→ **Exercise description**
Leaving out every picture, quote the data below exactly as it appears.

[Dataset excerpt Boundary: Start]

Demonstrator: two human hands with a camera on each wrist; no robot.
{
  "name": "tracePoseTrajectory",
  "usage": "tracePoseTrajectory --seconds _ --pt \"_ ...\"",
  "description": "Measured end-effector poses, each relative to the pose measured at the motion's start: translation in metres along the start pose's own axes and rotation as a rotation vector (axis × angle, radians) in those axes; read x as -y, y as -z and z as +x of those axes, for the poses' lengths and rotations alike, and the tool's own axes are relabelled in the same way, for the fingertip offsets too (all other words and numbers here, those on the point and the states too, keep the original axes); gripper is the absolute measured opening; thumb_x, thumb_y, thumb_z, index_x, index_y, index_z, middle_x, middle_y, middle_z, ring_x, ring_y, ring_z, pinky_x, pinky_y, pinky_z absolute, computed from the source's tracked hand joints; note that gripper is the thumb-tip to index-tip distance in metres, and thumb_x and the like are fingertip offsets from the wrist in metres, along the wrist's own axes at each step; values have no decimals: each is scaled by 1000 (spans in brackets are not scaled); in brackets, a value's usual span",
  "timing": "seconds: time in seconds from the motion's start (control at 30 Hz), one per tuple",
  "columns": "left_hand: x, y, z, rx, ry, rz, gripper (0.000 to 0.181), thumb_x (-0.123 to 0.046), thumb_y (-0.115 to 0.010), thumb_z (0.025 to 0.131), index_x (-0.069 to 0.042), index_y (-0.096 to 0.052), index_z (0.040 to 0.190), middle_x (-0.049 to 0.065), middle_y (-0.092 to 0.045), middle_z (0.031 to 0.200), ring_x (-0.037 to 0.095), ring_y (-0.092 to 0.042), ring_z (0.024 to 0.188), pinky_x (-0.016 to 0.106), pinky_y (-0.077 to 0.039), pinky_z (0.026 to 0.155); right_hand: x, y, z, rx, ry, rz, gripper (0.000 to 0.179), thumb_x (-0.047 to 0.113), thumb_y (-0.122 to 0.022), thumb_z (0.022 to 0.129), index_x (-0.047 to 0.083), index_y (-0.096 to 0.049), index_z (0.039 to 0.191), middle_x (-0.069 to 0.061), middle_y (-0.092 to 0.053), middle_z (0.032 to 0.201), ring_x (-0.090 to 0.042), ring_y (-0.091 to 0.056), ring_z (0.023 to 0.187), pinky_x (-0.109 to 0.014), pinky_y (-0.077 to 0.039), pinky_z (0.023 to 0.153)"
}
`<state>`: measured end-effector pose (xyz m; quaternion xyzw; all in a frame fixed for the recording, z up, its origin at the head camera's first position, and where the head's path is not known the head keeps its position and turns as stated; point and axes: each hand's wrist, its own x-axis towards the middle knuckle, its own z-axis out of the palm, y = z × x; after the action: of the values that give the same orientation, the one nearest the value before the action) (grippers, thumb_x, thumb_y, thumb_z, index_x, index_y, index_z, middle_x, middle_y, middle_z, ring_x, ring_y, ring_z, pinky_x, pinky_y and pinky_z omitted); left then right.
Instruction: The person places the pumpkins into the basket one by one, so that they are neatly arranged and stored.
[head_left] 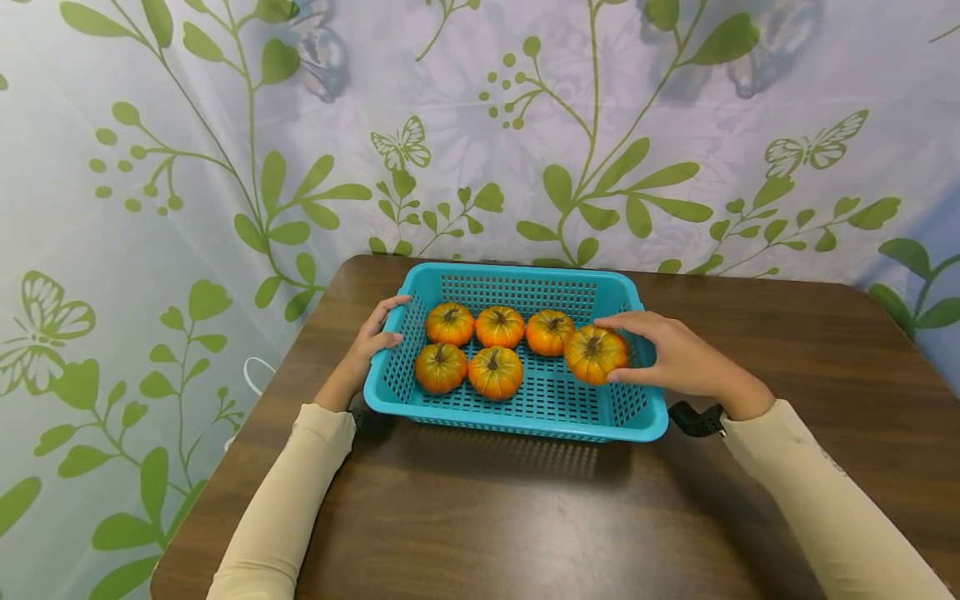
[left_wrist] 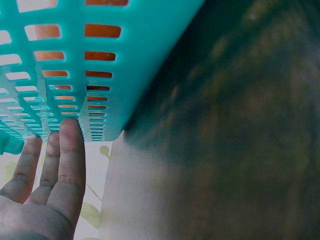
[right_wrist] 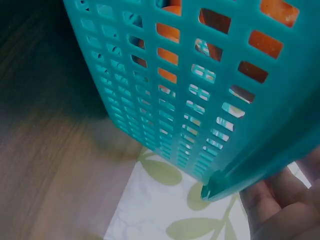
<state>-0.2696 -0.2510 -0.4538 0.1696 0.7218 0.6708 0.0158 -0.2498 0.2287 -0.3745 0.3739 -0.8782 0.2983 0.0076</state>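
A turquoise plastic basket [head_left: 517, 427] with slotted walls is on the brown table. Inside it, several small orange pumpkins [head_left: 496, 373] sit in two rows toward the left and middle. My left hand [head_left: 372, 335] grips the basket's left rim, thumb over the edge; in the left wrist view its fingers [left_wrist: 71, 155] lie against the outer wall. Reaching over the right rim, my right hand [head_left: 686, 357] holds another pumpkin [head_left: 596, 354] between thumb and fingers, near the basket's right end. In the right wrist view the basket wall [right_wrist: 165, 107] hides that pumpkin's grip.
The wooden table [head_left: 480, 517] extends in front of the basket and to its right. Behind it hangs a pale curtain [head_left: 465, 133] printed with green leaves and butterflies. A white cable [head_left: 258, 363] shows beyond the table's left edge.
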Motion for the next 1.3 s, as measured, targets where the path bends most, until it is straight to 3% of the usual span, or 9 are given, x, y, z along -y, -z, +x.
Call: tracePoseTrajectory --seconds 0.4,0.7,1.07,1.3 --pt "-1 0 0 -8 2 -11 73 -10 -48 92 4 -30 162 29 -27 170 53 -39 145 37 -50 102 7 1 21 193 32 -45 67 26 -90 90 -1 -65 146 -20 -65 146 -45 -57 136 -66 -46 110" --pt "0 0 -1 -4 0 -37 74 -9 -49 91 4 -30 161 31 -29 168 55 -41 142 37 -53 100 11 -5 35 302 22 -94 66 22 -90 90 -2 -64 146 -22 -64 147 -47 -56 137 -65 -45 111" --pt "2 1 0 -1 4 -42 71 -11 -49 93 4 -30 160 29 -30 168 47 -44 138 32 -52 98 14 -11 41 346 42 -210 65 26 -94 85 2 -70 140 -19 -69 142 -42 -61 135 -80 -32 110" --pt "2 1 -1 2 -1 -31 70 -11 -48 94 2 -31 161 29 -31 168 46 -45 138 34 -53 99 13 -15 44 332 80 -243 61 26 -94 85 5 -72 138 -17 -71 137 -37 -68 120 -73 -42 103"
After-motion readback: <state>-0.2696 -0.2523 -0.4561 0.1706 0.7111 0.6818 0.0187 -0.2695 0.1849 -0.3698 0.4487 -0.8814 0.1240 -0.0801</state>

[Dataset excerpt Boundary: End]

→ **Expected answer**
Demonstrator: two human hands with a camera on each wrist; no robot.
{
  "name": "tracePoseTrajectory",
  "usage": "tracePoseTrajectory --seconds _ --pt \"_ ...\"",
  "description": "Measured end-effector poses, each relative to the pose measured at the motion's start: translation in metres along the start pose's own axes and rotation as a rotation vector (axis × angle, radians) in those axes; read x as -y, y as -z and z as +x of those axes, for the poses' lengths and rotations alike, and the tool's own axes are relabelled in the same way, for the fingertip offsets too (all other words and numbers here, those on the point and the states too, keep the original axes); gripper is the absolute measured opening; thumb_x, thumb_y, thumb_z, index_x, index_y, index_z, middle_x, middle_y, middle_z, ring_x, ring_y, ring_z, pinky_x, pinky_y, pinky_z absolute, computed from the source's tracked hand joints; note that gripper is the thumb-tip to index-tip distance in metres, and thumb_x and the like are fingertip offsets from the wrist in metres, along the wrist's own axes at each step; values have no decimals: each is scaled by 1000 (spans in brackets are not scaled); in brackets, a value's usual span",
  "timing": "seconds: time in seconds from the motion's start (control at 30 Hz), one per tuple",
  "columns": "left_hand: x, y, z, rx, ry, rz, gripper (0.000 to 0.181), thumb_x (-0.123 to 0.046), thumb_y (-0.115 to 0.010), thumb_z (0.025 to 0.131), index_x (-0.069 to 0.042), index_y (-0.096 to 0.052), index_z (0.040 to 0.190), middle_x (-0.049 to 0.065), middle_y (-0.092 to 0.045), middle_z (0.031 to 0.200), ring_x (-0.037 to 0.095), ring_y (-0.092 to 0.042), ring_z (0.024 to 0.188), pinky_x (-0.016 to 0.106), pinky_y (-0.077 to 0.039), pinky_z (0.026 to 0.155); right_hand: x, y, z, rx, ry, rz, gripper (0.000 to 0.179), thumb_x (-0.047 to 0.113), thumb_y (-0.122 to 0.022), thumb_z (0.022 to 0.129), index_x (-0.047 to 0.083), index_y (-0.096 to 0.049), index_z (0.039 to 0.191), middle_x (-0.069 to 0.061), middle_y (-0.092 to 0.053), middle_z (0.032 to 0.201), ring_x (-0.090 to 0.042), ring_y (-0.091 to 0.056), ring_z (0.023 to 0.187), pinky_x (-0.109 to 0.014), pinky_y (-0.077 to 0.039), pinky_z (0.023 to 0.153)"
}
`<state>`: measured end-effector pose (xyz m; quaternion xyzw; all in a frame fixed for the recording, z up, its origin at the head camera's first position, and where the head's path is not known the head keeps its position and turns as stated; point and axes: each hand's wrist, its own x-axis towards the middle knuckle, its own z-axis out of the palm, y = z × x; after the action: of the values that give the same orientation, the one nearest the value before the action) (grippers, thumb_x, thumb_y, thumb_z, index_x, index_y, index_z, middle_x, middle_y, middle_z, ring_x, ring_y, ring_z, pinky_x, pinky_y and pinky_z omitted); left then right.
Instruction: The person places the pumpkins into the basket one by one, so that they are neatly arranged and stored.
[head_left] 
[left_wrist] 
[right_wrist] 
<state>-0.2696 -0.2510 -0.4538 0.1696 0.7218 0.6708 0.0158 -0.2498 0.2287 -0.3745 0.3739 -0.8782 0.2983 0.0076</state>
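A turquoise plastic basket [head_left: 517, 427] with slotted walls is on the brown table. Inside it, several small orange pumpkins [head_left: 496, 373] sit in two rows toward the left and middle. My left hand [head_left: 372, 335] grips the basket's left rim, thumb over the edge; in the left wrist view its fingers [left_wrist: 71, 155] lie against the outer wall. Reaching over the right rim, my right hand [head_left: 686, 357] holds another pumpkin [head_left: 596, 354] between thumb and fingers, near the basket's right end. In the right wrist view the basket wall [right_wrist: 165, 107] hides that pumpkin's grip.
The wooden table [head_left: 480, 517] extends in front of the basket and to its right. Behind it hangs a pale curtain [head_left: 465, 133] printed with green leaves and butterflies. A white cable [head_left: 258, 363] shows beyond the table's left edge.
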Motion for the next 1.3 s, as measured, targets where the path bends most, until it is straight to 3% of the usual span, or 9 are given, x, y, z along -y, -z, +x.
Call: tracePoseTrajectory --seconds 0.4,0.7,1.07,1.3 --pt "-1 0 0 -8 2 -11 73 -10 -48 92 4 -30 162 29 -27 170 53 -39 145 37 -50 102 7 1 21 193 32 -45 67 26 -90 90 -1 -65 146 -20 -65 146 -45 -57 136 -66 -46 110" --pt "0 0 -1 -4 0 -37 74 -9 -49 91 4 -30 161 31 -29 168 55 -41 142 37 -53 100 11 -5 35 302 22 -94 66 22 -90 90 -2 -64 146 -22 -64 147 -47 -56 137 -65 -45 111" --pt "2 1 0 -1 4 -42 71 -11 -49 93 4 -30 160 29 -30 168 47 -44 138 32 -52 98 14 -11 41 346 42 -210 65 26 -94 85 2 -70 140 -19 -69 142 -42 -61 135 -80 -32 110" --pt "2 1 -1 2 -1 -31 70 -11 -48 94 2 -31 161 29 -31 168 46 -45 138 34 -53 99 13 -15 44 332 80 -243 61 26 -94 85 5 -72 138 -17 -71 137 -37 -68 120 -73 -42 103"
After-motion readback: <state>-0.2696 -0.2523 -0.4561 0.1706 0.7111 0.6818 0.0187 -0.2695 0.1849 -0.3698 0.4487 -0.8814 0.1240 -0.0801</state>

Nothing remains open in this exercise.